▶ Task description
Read the listing below and copy out each line where the word "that" occurs.

▶ Stored data
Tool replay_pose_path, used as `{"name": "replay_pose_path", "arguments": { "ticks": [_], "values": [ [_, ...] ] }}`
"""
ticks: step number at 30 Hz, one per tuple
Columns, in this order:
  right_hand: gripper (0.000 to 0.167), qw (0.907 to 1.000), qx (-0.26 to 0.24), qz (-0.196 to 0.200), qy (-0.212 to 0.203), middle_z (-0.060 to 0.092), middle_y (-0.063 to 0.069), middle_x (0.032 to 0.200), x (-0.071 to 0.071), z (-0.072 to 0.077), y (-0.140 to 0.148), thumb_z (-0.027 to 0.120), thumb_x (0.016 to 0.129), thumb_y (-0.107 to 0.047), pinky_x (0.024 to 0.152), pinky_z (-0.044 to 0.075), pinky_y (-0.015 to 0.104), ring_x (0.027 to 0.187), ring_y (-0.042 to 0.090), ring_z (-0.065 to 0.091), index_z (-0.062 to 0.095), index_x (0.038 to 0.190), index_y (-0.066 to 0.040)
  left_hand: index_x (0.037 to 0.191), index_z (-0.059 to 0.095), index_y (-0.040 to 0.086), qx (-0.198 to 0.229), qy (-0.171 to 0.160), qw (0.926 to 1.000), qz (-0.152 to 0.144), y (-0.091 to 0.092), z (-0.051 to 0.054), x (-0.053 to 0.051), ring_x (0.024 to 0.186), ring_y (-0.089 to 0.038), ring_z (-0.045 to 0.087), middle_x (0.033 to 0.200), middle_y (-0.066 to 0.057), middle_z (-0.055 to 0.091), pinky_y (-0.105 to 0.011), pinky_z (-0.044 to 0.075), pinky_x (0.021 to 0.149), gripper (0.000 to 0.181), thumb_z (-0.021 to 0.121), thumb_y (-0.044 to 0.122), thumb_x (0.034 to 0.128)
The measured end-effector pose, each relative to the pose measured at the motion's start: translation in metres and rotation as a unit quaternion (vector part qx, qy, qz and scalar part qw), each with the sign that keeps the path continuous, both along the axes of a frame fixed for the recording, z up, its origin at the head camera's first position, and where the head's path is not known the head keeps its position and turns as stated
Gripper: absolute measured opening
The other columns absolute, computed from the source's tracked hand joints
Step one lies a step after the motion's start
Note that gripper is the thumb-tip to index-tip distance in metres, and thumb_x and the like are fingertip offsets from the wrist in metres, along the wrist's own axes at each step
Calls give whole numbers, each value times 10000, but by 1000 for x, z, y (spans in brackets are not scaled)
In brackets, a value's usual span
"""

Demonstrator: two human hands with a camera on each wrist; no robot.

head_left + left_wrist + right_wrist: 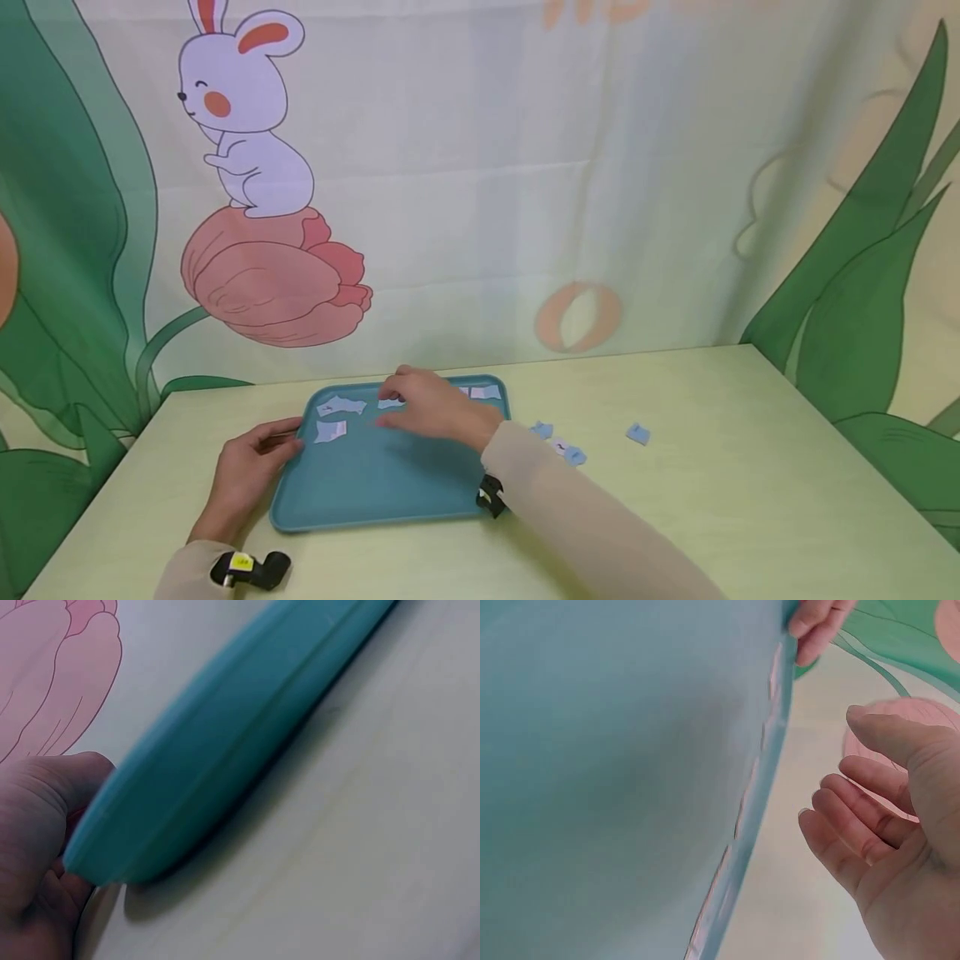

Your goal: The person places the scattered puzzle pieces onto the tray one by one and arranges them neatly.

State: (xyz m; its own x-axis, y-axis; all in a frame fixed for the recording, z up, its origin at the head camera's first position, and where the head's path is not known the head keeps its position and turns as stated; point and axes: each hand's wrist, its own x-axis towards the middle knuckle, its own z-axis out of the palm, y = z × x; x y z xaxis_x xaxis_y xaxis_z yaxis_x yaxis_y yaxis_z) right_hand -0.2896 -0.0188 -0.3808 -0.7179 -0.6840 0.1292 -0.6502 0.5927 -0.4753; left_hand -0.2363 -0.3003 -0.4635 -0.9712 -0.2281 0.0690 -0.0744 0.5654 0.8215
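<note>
A teal tray (352,492) lies on the table, its near side facing me. My left hand (251,462) grips its left edge; in the left wrist view the thumb (86,772) bends at the rim. Over the back half of the tray hovers my right hand (438,408). Its fingers (855,802) are relaxed and spread from the thumb, with nothing between them in the right wrist view. Small pale blue, jagged-edged paper pieces (341,406) lie along the tray's back and left. The right hand partly hides some of these in the head view.
To the right of the tray, several more jagged paper pieces (574,456) lie on the pale table (720,500); one blue piece (638,433) sits apart, farther right. My right sleeve (570,500) crosses the tray's right edge. A printed curtain (450,208) hangs behind the table.
</note>
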Motion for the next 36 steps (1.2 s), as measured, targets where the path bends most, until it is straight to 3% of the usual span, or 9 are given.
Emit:
{"name": "replay_pose_path", "arguments": {
  "ticks": [8,12,19,25,36],
  "values": [
    [375,9978,-608,-253,-23,665,52,1193,8,1,47,765,1005,-236,962,544,323,1143,257,644,712,1311,-27,1447,623,-18,72,5,10000,-43,0,2,0,1228,-368,613,1397,-243,630,-99,510,799,428,684,105,1041],
    [325,9959,-837,-328,131,664,48,1165,11,-1,70,765,1004,-214,951,552,361,1109,263,649,726,1273,-37,1444,629,-12,68,-1,10000,-26,0,2,1,1226,-358,621,1391,-233,636,-82,498,796,422,681,94,1039],
    [310,9906,-1221,-610,22,678,106,1197,22,-9,105,787,983,-179,968,561,490,1127,333,651,737,1255,-39,1444,630,-10,71,34,9999,-68,-1,0,1,1221,-355,621,1392,-231,637,-91,502,805,425,688,96,1037],
    [304,9881,-1300,-817,73,673,64,1196,26,-13,130,778,991,-173,963,563,501,1114,347,638,732,1258,-35,1449,629,-4,-63,64,9999,-70,-1,-1,1,1225,-357,626,1389,-227,639,-174,553,876,423,680,90,1040],
    [271,9859,-1227,-1136,-25,695,149,1224,20,-15,159,768,990,-119,936,576,449,1102,324,645,729,1238,-16,1449,630,0,-105,95,9999,-25,-1,-1,1,1222,-358,626,1388,-227,640,-198,562,886,423,680,87,1039]
  ]
}}
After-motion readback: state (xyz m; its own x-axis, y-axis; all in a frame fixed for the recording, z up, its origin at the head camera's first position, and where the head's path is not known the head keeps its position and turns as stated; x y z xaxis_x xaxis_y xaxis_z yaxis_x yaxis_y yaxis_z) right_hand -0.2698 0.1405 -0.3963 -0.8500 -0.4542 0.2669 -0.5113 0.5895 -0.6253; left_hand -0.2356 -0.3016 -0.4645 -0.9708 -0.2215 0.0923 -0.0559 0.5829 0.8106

▶ Output
The measured end-effector pose, each relative to the pose measured at the motion's start: translation in metres and rotation as a unit quaternion (vector part qx, qy, qz and scalar part qw), each with the sign that keeps the path continuous, both along the axes of a frame fixed for the recording, z up, its origin at the head camera's first position, and where the head's path is not known the head keeps its position and turns as stated
Note that gripper is the thumb-tip to index-tip distance in metres, and thumb_x and the like are fingertip offsets from the wrist in metres, along the wrist's own axes at each step

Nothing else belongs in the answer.